## Work to complete
One range is to be output from the listing below, exactly as written: the line with "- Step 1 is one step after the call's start" to the line with "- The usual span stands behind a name", both kept.

---------- Input data ----------

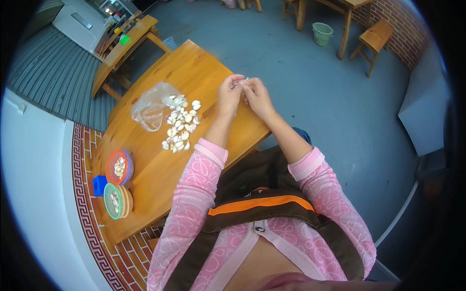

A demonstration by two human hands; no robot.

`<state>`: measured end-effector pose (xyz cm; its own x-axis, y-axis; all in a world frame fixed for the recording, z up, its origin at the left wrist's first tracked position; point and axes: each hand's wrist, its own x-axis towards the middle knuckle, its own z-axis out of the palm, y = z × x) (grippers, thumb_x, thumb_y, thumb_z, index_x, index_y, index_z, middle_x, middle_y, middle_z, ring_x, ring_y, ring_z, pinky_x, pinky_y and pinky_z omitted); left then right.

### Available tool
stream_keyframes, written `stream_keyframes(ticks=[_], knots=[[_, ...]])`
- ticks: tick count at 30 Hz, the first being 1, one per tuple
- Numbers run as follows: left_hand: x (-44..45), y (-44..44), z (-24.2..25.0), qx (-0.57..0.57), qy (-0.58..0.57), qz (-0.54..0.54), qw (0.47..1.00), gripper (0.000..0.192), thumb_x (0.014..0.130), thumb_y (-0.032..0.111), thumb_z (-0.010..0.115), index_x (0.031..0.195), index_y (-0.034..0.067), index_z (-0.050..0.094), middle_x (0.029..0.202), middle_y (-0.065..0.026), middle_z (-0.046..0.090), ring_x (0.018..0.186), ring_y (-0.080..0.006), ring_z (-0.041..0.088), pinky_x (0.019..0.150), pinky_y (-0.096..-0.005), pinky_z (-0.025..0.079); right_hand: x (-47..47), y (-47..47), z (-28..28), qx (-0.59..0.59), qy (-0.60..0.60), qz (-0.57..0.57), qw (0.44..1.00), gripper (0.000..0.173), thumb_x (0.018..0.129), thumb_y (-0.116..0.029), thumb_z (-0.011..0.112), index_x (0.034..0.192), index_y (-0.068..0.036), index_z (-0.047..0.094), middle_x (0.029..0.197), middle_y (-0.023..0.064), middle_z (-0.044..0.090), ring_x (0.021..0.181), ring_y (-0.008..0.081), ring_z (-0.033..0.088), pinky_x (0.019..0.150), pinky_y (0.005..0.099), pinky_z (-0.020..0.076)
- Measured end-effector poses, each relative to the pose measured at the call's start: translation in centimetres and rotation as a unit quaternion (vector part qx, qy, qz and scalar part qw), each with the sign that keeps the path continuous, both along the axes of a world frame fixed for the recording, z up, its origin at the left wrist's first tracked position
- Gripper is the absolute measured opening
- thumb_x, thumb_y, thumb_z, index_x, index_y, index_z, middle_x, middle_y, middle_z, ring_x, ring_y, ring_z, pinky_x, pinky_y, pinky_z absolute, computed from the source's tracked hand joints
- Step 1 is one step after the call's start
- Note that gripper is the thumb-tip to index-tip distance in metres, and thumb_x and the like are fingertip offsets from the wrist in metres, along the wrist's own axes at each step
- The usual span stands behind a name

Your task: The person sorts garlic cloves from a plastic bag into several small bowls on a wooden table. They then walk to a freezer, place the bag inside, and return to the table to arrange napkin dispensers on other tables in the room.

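My left hand (228, 95) and my right hand (257, 95) meet above the far right edge of the wooden table (153, 174). Their fingertips pinch a small whitish thin piece (246, 80), too small to name for certain. To the left of my left forearm, garlic cloves (179, 125) lie loose in a heap on the tabletop. Beside them is a crumpled clear plastic bag (154, 105), with some cloves at its mouth. Nearer the wall, a red-rimmed plastic bowl (109, 168) and a green-rimmed bowl (107, 207) both contain garlic.
Against the brick-patterned wall stands a blue box (99, 185) by the bowls. Another wooden table (136, 34), bearing several items, is at the far left. Across the grey floor (349, 120) are a green wastebasket (322, 34) and a wooden bench (377, 36).
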<state>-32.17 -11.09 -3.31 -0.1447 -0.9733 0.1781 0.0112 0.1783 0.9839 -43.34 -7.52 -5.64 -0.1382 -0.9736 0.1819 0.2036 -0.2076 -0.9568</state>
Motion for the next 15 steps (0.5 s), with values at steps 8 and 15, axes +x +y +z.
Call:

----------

## Output
- Step 1 is one step after the call's start
- Note that gripper is the thumb-tip to index-tip distance in metres, and thumb_x and the like are fingertip offsets from the wrist in metres, along the wrist's own axes at each step
- The usual span stands behind a name

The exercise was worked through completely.